Physics, I understand, posits the Many Worlds theory, in which every permutation of choice and event leads to a timeline split from the one we currently experience. I don’t care how many timelines might exist: I cannot conceive of a single one in which Elizabeth Tudor was not Queen of England. On every visit I’ve made to Westminster Abbey since beginning this series, I pause a moment in the north aisle of the Henry VII Chapel to pay my respects at her tomb. And I offer the same silent plea to this greatest of English queens: “Don’t be mad.”
Would I meet Elizabeth if I had the chance? Yes. Fearfully and trembling. And I imagine the interview might go something like this:

ELIZABETH: So you are the scribbler who has played so fast and loose with my life and heart.
LAURA: Your Majesty. [Quite likely attempting to curtsey without utter humiliation]
E: Why take so bold a chance?
L: For your mother’s sake, at first. Anne Boleyn was in an impossible situation almost from the moment your father fell in love with her. Is it wrong to wish fate had been a little kinder to her?
E: Fate . . . or my father?
L: That is not for me to say.
E: And yet you had so much to say on so many topics of which you can have no knowledge. Walsingham would consider you the worst sort of meddler—the ignorant sort. And yet . . . I admire cleverness. And there are elements approaching cleverness in how you dealt with men like Northumberland. That is certainly a man who would have found a way to get himself executed no matter what world he lived in. And Guildford never had the nerve to carry off plotting.
L: I thought you might not mind the possibility of Mary Stuart’s escape. As you were so notably reluctant to condemn her.
E: I did not at all enjoy your implication that Mary Stuart could ever have outwitted me. The situation you created there serves as perfect justification for never marrying. No man to attempt to master me . . . and no child as a hostage to fortune. Though I admit, Anne is not an entirely displeasing imaginary child.
L: May I ask you about Robert Dudley?
E: You may not. That is one liberty too great.
L: If you were to leave your own memorial, what would it be?
E: Perhaps what I spoke at Tilbury in 1588. Not 1586, as you so casually altered in your timeline. I believe that I fulfilled what I promised then. Until the last day of my life, I placed my chief strength and safeguard in the loyal hearts and goodwill of my subjects, and then I laid down my life, my honour, and my blood for God and my people.

Despite that fantastical conversation, the truth is we do not have to imagine what Elizabeth might say about her own legacy.
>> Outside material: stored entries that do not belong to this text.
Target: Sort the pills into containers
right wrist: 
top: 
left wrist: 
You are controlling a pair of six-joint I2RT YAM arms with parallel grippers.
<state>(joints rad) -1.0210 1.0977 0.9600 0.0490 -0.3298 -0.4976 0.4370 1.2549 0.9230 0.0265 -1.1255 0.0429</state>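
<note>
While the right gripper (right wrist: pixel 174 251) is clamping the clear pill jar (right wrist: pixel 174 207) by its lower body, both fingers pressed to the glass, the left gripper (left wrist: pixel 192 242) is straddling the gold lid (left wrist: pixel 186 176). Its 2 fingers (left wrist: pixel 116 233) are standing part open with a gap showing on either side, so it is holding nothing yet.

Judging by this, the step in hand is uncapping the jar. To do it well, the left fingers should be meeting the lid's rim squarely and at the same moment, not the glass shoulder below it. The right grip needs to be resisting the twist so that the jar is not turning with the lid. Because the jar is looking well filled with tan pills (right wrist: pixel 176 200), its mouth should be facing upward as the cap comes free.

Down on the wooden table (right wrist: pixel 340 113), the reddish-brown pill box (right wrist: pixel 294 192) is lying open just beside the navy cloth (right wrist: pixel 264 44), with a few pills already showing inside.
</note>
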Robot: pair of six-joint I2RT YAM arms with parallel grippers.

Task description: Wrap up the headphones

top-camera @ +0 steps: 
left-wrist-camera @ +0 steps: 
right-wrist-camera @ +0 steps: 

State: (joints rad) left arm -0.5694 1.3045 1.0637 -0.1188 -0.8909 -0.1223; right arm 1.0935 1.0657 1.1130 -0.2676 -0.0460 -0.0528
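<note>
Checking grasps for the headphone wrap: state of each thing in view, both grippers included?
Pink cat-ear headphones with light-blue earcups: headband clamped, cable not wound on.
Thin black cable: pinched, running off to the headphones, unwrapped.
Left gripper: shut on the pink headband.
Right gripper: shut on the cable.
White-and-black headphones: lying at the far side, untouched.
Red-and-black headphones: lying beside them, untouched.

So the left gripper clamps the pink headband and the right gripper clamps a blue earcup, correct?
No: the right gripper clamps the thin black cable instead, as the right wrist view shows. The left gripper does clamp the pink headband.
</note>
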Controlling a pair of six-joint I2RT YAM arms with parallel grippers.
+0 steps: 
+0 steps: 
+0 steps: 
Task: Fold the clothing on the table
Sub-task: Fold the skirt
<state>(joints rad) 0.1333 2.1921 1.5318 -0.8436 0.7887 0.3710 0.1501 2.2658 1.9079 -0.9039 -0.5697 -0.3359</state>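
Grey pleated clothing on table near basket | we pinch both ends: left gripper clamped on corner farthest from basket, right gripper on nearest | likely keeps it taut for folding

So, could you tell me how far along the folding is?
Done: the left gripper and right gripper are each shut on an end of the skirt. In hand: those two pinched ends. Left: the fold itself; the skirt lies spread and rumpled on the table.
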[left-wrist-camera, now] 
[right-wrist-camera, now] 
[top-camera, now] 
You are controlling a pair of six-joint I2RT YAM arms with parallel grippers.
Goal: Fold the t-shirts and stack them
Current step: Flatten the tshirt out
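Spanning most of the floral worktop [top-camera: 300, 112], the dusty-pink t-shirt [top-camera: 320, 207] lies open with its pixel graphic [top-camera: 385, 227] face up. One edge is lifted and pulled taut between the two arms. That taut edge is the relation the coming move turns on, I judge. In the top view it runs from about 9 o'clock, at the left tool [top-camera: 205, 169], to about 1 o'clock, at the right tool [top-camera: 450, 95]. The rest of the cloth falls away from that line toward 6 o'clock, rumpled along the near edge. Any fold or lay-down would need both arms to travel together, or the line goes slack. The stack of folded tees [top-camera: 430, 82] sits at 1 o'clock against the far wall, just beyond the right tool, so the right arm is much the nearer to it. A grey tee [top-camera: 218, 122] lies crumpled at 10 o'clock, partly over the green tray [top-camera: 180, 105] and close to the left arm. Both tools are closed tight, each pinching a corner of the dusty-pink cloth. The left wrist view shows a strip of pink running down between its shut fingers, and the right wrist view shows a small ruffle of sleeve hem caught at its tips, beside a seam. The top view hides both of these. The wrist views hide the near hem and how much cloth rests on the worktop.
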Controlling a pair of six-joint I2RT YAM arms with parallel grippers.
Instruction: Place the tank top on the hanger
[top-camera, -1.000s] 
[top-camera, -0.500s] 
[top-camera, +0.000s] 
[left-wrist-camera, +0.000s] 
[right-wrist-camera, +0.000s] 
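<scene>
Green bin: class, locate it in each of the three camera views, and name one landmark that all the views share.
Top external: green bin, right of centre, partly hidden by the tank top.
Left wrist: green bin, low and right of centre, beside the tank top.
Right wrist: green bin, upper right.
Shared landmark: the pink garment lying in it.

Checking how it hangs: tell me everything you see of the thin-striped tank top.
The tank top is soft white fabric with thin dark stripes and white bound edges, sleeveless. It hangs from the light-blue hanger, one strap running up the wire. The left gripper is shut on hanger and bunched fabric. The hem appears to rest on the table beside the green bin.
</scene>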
She said it herself, in a speech to her final Parliament in November 1601. [Note: Elizabeth often used king and prince interchangeably with queen to denote her position.]
To be a king and wear a crown is a thing more glorious to them that see it than it is pleasant to them that bear it . . . There will never Queen sit in my seat with more zeal to my country, care to my subjects and that will sooner with willingness venture her life for your good and safety than myself. For it is my desire to live nor reign no longer than my life and reign shall be for your good. And though you have had, and may have, many princes more mighty and wise . . . yet you never had nor shall have, any that will be more careful and loving.
In my books, I wrote an Anne Boleyn—and a Mary Tudor—and a Philip of Spain—and a Robert Dudley—who never existed. But mostly, I wrote my own Elizabeth. One who did not have to ask why she was addressed as Highness one day and simply Lady the next. One who did not have to worry about being the center of plot after Protestant plot. One who was not arrested at the age of twenty and taken to the Tower. One who did not have to always wonder whether she would be executed before her half sister died. One who did not scratch on the window at Woodstock: Much suspected by me, nothing proved can be. Quoth ELIZABETH prisoner.
And yet, I had to write an Elizabeth who possessed and developed the character traits so notable in her long reign as queen: intelligence, subtlety, practicality, devotion to her people, reluctance to commit to a divisive course until there was no choice, vanity, humour, touchy about her privileges but self-aware enough to know it. What I did in these six books was imagine a different path, different choices, that would bring Elizabeth to essentially the same place in history.
There is a tradition that Anne Boleyn wrote a poem in the days before her execution on Tower Green.

O Death! rock me asleep;
Bring me to quiet rest;
let pass my weary, guiltless ghost
out of my careful breast.
Toll on, the passing-bell;
ring out my doleful knell;
let thy sound my death tell.
Death dothe drawe ny;
there is no remedie.

Despite the story wrought from my imagination, there was no remedy for Anne Boleyn. She died at the command of her king and husband on 19 May 1536, leaving their not yet three-year-old daughter to an uncertain future. I like to think, when I visit Westminster Abbey, that Anne looks with pride on her daughter’s memorial, and the achievements listed in Latin around Elizabeth’s tomb.
Sacred to memory: Religion to its primitive purity restored, peace settled . . . the Spanish Armada vanquished; Ireland almost lost by rebels, eased by routing the Spaniard . . . and lastly, all England enriched. Elizabeth, a most prudent governor 45 years, a victorious and triumphant Queen, most strictly religious, most happy . . . She died the 24th of March, Anno 1603, of her reign the 45th year, of her age the 70th.
To the eternal memory of Elizabeth queen of England, France and Ireland, daughter of King Henry VIII, grand-daughter of King Henry VII, great-grand-daughter to King Edward IV.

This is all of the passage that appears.